**Assignment:**
I would like each line of the data that holds the word "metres" copied out.

**Exercise data:**
■ ■ ■ ■

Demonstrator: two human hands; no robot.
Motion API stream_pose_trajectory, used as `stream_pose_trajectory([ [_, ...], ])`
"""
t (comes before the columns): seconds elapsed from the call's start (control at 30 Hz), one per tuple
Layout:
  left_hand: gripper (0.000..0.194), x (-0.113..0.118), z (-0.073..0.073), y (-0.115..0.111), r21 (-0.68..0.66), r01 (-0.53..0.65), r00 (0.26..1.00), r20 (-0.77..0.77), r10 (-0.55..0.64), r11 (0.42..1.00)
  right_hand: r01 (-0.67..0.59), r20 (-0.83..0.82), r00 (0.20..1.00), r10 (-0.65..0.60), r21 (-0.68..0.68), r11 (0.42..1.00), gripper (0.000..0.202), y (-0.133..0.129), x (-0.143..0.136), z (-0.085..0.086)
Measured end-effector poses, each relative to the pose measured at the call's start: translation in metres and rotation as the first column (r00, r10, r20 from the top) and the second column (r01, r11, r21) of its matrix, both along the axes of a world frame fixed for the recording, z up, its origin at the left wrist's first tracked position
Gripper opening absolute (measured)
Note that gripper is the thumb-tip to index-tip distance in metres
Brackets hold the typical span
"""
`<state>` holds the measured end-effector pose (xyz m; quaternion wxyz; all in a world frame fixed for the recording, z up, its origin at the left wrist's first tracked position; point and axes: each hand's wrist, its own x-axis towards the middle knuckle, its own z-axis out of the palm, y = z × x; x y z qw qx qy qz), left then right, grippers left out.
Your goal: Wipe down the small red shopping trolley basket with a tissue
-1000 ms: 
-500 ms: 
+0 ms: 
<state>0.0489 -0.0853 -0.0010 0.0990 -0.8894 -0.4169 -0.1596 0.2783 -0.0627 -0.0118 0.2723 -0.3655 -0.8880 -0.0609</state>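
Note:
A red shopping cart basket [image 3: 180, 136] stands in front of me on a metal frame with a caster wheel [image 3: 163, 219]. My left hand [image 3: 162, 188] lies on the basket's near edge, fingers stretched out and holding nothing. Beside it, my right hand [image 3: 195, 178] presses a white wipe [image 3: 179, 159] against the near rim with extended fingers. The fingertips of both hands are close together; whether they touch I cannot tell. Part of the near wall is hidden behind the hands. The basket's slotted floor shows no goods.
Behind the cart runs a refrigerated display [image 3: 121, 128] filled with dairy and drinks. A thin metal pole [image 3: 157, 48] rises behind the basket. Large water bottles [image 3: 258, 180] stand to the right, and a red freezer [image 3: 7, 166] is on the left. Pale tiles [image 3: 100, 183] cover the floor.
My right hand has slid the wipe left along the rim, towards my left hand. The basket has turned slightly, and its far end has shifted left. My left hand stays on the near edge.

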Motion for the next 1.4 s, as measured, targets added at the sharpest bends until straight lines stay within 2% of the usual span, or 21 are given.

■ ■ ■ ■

**Result of this exercise:**
Measured end-effector poses, each relative to the pose measured at the call's start: translation in metres and rotation as the first column (r00, r10, r20 from the top) and the second column (r01, r11, r21) of its matrix, both along the axes of a world frame fixed for the recording, z up, its origin at the left wrist's first tracked position
Note that gripper is the thumb-tip to index-tip distance in metres

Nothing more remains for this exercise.